Is there a more concise way?

Question

I am currently trying to prove Taylor's Theorem, this is the proof I am given:

I am finding this very long and hard to follow, can anyone give me a more concise, clear proof?

Thanks

Answer 1

We have by the fundemental theorem of calculus: $$f(x)-f(a)=\int_a^xf'(t)dt$$ and we integrate by parts we find $$f(x)-f(a)=-(x-t)f'(t)\Bigg|_a^x+\int_a^x(x-t)f''(t)dt=(x-a)f'(a)+\int_a^x(x-t)f''(t)dt$$ Now if we integrate again we find $$\int_a^x(x-t)f''(t)dt=-\frac{(x-t)^2}{2!}\Bigg|_a^x+\int_a^x\frac{(x-t)^2}{2!}f^{(3)}(t)dt=\frac{(x-a)^2}{2!}+\int_a^x\frac{(x-t)^2}{2!}f^{(3)}(t)dt$$ and the induction is clear.

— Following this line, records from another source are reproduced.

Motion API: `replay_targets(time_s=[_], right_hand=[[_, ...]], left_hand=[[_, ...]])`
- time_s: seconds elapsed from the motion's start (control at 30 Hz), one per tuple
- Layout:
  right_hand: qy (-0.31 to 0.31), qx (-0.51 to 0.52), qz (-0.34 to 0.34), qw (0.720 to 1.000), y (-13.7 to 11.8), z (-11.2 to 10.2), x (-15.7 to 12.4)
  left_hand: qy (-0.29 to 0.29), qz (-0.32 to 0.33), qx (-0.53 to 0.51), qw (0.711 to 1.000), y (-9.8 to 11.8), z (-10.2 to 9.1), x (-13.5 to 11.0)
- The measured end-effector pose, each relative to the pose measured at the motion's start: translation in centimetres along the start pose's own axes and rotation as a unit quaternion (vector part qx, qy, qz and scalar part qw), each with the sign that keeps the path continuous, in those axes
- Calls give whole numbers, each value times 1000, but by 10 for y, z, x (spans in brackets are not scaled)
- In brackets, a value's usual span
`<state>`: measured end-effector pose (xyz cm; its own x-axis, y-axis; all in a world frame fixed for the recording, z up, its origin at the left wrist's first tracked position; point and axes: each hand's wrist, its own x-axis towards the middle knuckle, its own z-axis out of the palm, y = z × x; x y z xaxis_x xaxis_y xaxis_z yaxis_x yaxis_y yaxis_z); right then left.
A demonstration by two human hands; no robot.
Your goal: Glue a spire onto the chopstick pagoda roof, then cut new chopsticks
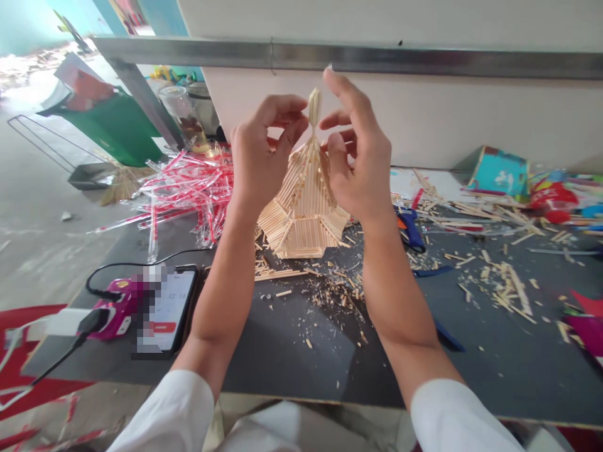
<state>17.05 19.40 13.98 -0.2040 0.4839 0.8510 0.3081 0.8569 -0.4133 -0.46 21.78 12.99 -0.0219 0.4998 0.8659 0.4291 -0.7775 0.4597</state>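
The stick model stood on the dark table in front of the person, a stepped, flaring structure (301,235) of thin pale sticks narrowing upward to a slim bud-shaped tip (315,108). The left hand (264,150) was raised on one side of that tip, its thumb and forefinger bent close to it; whether they touched or pinched it I could not tell. The right hand (362,147) was on the other side, its forefinger lifted clear and well apart from the bent thumb, the other fingers curled near the tip's base. Both hands covered the upper flanks of the structure, and the fingers behind the right thumb were hard to make out. Stick scraps (343,282) and dust lay around its foot. Past the left forearm was a heap of red and clear plastic sleeves (188,188), partly covered by that arm; nearer the person lay a phone (176,295), partly pixelated, beside a magenta power adapter (115,304) with plugs and cables. Next to the right forearm, a blue-handled tool (413,231) was partly hidden, with more loose sticks beyond. Farther back were a green bin (115,125), a clear jar (181,113), a metal rail (400,61) before a pale wall, and a teal box (499,172).
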Motion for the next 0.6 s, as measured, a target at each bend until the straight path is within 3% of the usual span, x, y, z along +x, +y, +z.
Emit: replay_targets(time_s=[0.23, 0.47, 0.6], right_hand=[[-24, -35, 59, 997, 2, -2, -2], [-6, -5, 12, 1000, 0, -1, 0], [-13, -24, 25, 999, 1, -1, 0]], left_hand=[[-34, 7, 17, 999, 3, 1, 0], [-19, -8, 27, 999, 7, 2, -1], [-7, -17, 14, 1000, 8, 2, 0]])
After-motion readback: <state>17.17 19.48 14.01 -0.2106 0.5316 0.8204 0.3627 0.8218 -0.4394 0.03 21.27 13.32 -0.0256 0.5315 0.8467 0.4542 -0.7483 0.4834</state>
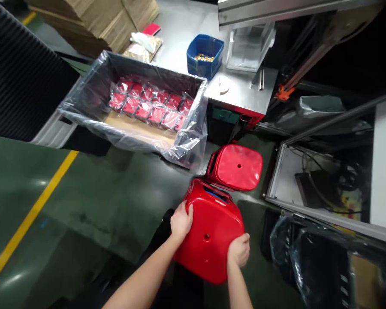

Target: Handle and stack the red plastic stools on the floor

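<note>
A red plastic stool [209, 257] with a small hole in its seat is between my hands, close to my legs. My left hand [182, 219] grips its left edge, the thumb lying on top of the seat. On the opposite edge my right hand [239, 249] is closed, its fingertips curled over the side and partly hidden. Just beyond stands a second red stool [239, 167], its near side close to or touching the one I hold; I cannot tell which.
A plastic-lined crate [193, 143] holds several wrapped red items [144, 109]. Behind it, a metal table [176, 17] carries a blue bin [201, 66] with small brass-coloured parts. Stacked cardboard [96, 21] stands at the back left. A metal-framed machine [328, 214] borders the right.
</note>
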Available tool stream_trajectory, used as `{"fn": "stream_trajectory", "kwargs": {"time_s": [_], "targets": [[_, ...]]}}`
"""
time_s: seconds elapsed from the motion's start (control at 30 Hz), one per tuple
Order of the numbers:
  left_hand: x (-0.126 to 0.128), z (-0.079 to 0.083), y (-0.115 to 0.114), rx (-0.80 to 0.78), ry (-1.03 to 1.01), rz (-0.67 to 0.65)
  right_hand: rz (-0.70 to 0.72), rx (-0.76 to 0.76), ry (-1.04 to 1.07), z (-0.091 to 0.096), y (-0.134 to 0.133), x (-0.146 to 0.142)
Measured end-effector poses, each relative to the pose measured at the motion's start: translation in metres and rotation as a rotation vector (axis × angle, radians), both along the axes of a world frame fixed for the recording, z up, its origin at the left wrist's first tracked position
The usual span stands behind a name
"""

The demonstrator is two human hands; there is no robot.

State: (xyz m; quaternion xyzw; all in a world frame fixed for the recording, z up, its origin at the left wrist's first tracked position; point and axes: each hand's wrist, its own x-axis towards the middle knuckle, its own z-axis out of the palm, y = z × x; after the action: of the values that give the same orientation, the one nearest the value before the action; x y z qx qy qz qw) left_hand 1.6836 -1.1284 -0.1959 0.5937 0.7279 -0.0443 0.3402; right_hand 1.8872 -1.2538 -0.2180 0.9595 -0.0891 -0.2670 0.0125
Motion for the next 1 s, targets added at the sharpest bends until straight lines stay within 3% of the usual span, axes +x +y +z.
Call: {"fn": "stream_trajectory", "kwargs": {"time_s": [0.2,0.37,0.5,0.63,0.7,0.77,0.87,0.93,1.0], "targets": [[0.007,-0.003,0.001,-0.017,0.008,0.02,0.028,0.0,-0.026,-0.001,0.003,-0.003],[0.004,-0.007,0.012,-0.039,-0.028,0.047,0.022,0.09,-0.026,-0.008,0.007,-0.006],[0.016,-0.008,0.003,-0.088,-0.089,0.072,0.046,0.194,-0.075,-0.008,-0.008,0.017],[0.049,-0.01,-0.034,-0.286,-0.228,0.02,0.071,0.189,-0.28,0.017,-0.043,0.045],[0.061,-0.009,-0.048,-0.461,-0.367,-0.078,0.032,0.113,-0.401,0.034,-0.057,0.042],[0.065,-0.01,-0.048,-0.637,-0.549,-0.2,-0.009,0.048,-0.466,0.044,-0.065,0.027],[0.068,-0.025,-0.015,-0.778,-0.716,-0.277,-0.024,0.007,-0.487,0.037,-0.064,0.0],[0.081,-0.05,0.026,-0.751,-0.739,-0.232,-0.02,-0.009,-0.509,0.023,-0.06,-0.008],[0.105,-0.086,0.079,-0.642,-0.73,-0.102,-0.016,-0.028,-0.555,0.008,-0.058,-0.005]]}}
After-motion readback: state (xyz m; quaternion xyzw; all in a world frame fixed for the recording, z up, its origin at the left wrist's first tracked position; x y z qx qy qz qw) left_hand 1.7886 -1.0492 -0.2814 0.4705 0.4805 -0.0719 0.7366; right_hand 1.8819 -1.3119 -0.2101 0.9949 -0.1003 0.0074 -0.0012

Notice that at the $n$ steps we find the remainder on the form $$R_n=\int_a^x\frac{(x-t)^n}{n!}f^{(n+1)}(t)dt$$ and by the first mean value theorem for integration we find $\xi\in(a,x)$ such that $$R_n=\frac{(x-\xi)^n}{n!}f^{(n+1)}(\xi)(x-a)$$ and this is the Cauchy form of the remainder or we write the remainder on the form $$R_n=\int_a^x\frac{(x-t)^n}{n!}f^{(n+1)}(t)dt=f^{(n+1)}(\xi)\int_a^x\frac{(x-t)^n}{n!}f^{(n+1)}(t)dt=f^{(n+1)}(\xi)\frac{(x-a)^{n+1}}{(n+1)!}$$ and this is the Lagrange form of the remainder.